IV. A certain knight was in love with a woman who had given her love to another man, but he got from her this much hope of her love—that if it should ever happen that she lost the love of her beloved, then without a doubt her love would go to this man. A little while after this the woman married her lover. The other knight then demanded that she give him the fruit of the hope she had granted him, but this she absolutely refused to do, saying that she had not lost the love of her lover. In this affair the Queen gave her decision as follows: “We dare not oppose the opinion of the Countess of Champagne, who ruled that love can exert no power between husband and wife. Therefore we recommend that the lady should grant the love she has promised.”


V. The Queen was also asked which was preferable the love of a young man or of one advanced in years. She answered this question with wonderful subtlety by saying, “We distinguish between a good and a better love by the man’s knowledge and his character and his praiseworthy manners, not by his age. But as regards that natural instinct of passion, young men are usually more eager to gratify it with older women than with young ones of their own age; those who are older prefer to receive the embraces and kisses of young women rather than of the older ones. But on the other hand a woman whether young or somewhat older likes the embraces and solaces of young men better than those of older ones.

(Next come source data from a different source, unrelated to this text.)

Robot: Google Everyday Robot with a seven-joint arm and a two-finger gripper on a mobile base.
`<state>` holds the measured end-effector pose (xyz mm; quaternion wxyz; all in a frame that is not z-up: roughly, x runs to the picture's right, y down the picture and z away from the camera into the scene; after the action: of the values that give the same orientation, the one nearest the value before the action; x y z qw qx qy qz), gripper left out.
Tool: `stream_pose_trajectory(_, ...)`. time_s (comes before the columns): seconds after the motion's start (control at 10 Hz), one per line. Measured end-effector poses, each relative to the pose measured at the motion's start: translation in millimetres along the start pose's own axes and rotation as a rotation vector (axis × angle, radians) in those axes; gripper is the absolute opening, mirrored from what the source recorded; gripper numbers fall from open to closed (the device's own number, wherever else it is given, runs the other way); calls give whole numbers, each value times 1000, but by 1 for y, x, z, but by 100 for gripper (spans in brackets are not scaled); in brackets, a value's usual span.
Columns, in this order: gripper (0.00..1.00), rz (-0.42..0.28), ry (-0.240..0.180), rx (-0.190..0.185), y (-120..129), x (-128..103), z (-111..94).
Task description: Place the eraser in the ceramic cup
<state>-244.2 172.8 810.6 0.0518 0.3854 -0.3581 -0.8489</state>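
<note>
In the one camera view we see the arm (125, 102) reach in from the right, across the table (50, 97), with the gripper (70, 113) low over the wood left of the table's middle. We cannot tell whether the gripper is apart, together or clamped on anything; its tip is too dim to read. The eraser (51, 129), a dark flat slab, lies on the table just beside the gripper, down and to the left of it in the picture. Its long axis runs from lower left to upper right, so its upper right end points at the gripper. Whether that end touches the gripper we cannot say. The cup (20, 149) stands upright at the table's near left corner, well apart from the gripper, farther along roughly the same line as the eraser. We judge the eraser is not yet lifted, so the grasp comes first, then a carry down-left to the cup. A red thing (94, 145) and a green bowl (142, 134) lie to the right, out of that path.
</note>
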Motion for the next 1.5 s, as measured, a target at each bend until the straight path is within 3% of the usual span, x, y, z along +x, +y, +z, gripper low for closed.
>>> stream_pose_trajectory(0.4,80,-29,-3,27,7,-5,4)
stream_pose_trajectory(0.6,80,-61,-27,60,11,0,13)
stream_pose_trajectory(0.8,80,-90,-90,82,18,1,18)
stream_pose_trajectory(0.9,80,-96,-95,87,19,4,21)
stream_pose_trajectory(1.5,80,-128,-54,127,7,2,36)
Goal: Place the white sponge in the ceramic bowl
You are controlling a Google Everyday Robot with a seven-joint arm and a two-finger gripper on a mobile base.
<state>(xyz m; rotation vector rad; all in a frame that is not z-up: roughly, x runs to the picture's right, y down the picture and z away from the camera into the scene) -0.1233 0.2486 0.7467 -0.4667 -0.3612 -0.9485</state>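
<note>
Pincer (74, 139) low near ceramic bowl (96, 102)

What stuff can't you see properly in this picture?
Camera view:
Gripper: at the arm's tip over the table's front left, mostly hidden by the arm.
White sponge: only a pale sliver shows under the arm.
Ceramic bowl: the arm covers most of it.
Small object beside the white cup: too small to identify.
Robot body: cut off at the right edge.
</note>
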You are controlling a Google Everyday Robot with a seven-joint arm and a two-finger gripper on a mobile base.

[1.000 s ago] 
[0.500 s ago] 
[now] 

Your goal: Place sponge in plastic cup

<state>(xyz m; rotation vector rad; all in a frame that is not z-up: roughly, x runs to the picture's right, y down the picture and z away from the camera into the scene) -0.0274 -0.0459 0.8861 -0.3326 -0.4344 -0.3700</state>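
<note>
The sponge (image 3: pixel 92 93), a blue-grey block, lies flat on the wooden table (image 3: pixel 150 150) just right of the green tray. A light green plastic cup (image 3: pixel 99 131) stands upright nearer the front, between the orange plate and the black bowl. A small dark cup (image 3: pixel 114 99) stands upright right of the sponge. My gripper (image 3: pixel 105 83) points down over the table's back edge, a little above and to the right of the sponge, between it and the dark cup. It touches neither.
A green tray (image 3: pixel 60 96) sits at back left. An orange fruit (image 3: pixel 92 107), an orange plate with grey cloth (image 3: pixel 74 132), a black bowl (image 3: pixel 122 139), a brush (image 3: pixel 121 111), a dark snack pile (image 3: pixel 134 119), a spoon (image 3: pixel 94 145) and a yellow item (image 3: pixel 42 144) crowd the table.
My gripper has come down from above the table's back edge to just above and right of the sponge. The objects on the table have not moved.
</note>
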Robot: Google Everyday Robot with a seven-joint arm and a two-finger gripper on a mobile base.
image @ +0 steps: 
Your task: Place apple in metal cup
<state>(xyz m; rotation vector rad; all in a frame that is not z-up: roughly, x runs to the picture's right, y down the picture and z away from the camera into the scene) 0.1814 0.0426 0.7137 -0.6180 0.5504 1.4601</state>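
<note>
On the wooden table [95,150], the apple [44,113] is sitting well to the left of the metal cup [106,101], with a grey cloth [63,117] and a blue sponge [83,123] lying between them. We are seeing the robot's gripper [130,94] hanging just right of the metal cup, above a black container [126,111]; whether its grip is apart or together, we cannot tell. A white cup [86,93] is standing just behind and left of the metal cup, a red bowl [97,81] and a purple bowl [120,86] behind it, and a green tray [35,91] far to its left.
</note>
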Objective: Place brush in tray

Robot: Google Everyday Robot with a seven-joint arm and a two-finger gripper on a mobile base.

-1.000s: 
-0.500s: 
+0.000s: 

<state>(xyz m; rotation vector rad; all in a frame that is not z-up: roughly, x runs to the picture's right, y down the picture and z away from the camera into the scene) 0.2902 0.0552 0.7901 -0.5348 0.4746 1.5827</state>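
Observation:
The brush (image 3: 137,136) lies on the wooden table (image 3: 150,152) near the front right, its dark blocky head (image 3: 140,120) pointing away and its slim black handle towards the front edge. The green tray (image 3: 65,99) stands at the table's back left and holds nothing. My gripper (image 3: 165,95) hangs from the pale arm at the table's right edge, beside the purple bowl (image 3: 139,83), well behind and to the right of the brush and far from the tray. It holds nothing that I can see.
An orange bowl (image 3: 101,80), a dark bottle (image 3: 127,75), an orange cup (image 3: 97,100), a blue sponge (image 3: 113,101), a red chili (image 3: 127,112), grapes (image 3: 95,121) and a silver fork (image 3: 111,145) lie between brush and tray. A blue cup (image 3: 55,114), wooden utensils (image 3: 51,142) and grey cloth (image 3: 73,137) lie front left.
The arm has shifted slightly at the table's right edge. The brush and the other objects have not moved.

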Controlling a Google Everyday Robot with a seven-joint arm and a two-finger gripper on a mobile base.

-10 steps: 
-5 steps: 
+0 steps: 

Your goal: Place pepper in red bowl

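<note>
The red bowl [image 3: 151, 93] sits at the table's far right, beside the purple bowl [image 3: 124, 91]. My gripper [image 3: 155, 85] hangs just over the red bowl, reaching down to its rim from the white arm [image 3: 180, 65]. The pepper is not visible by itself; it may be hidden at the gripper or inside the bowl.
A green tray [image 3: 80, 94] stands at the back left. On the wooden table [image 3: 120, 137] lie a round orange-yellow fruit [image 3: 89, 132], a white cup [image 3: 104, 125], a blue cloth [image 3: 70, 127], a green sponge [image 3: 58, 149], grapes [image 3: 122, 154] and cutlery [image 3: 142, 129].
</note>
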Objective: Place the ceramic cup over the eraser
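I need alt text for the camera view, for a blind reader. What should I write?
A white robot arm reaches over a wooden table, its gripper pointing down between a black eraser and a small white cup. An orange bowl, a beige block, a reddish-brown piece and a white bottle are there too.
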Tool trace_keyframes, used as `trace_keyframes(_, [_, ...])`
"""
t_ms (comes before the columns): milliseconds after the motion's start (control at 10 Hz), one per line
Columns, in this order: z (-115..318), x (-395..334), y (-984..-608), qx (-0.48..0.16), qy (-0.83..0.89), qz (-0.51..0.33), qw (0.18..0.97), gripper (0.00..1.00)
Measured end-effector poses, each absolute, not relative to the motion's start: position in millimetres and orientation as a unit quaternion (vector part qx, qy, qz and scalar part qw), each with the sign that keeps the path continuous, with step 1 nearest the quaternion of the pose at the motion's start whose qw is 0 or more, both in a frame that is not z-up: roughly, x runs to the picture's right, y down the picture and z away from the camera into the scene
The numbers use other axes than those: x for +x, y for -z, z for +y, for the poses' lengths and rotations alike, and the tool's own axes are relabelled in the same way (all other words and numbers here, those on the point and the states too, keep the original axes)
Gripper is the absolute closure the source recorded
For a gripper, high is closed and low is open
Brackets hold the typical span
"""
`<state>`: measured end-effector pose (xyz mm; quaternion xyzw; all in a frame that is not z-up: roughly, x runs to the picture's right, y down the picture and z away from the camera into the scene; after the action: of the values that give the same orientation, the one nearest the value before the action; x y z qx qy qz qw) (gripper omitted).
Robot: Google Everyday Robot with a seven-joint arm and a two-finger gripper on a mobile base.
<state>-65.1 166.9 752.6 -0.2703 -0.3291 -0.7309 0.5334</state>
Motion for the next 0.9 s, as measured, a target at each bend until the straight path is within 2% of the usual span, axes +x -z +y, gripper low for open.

The explanation of this fact seems to be a physiological one”


Chapter VIII

The Rules of Love

Let us come now to the rules of love, and I shall try to present to you very briefly those rules which the King of Love is said to have proclaimed with his own mouth and to have given in writing to all lovers.


I Marriage is no real excuse for not loving.


II He who is not jealous cannot love.


III No one can be bound by a double love.


IV It is well known that love is always increasing or decreasing.


V That which a lover takes against his will of his beloved has no relish.


VI Boys do not love until they arrive at the age of maturity.


VII When one lover dies, a widowhood of two years is required of the survivor.


VIII No one should be deprived of love without the very best of reasons.


IX No one can love unless he is impelled by the persuasion of love.

X Love is always a stranger in the home of avarice.


XI It is not proper to love any woman whom one should be ashamed to seek to marry.


XII A true lover does not desire to embrace in love anyone except his beloved.


XIII When made public love rarely endures.


XIV. The easy attainment of love makes it of little value; difficulty of attainment makes it prized.


XV. Every lover regularly turns pale in the presence of his beloved.


XVI. When a lover suddenly catches sight of his beloved his heart palpitates.


XVII. A new love puts to flight an old one.


XVIII. Good character alone makes any man worthy of love.


XIX. If love diminishes, it quickly fails and rarely revives.


XX. A man in love is always apprehensive.


XXI. Real jealousy always increases the feeling of love.


XXII. Jealousy, and therefore love, are increased when one suspects his beloved.


XXIII. He whom the thought of love vexes, eats and sleeps very little.


XXIV. Every act of a lover ends in the thought of his beloved.


XXV. A true lover considers nothing good except what he thinks will please his beloved.


XXVI. Love can deny nothing to love.


XXVII. A lover call never have enough of the solaces of his beloved.


XXVIII. A slight presumption causes a lover to suspect his beloved.


XXIX. A man who is vexed by too much passion usually does not love.


XXX. A true lover is constantly and without intermission possessed by the thought of his beloved.


XXXI. Nothing forbids one woman being loved by two men or one man by two women.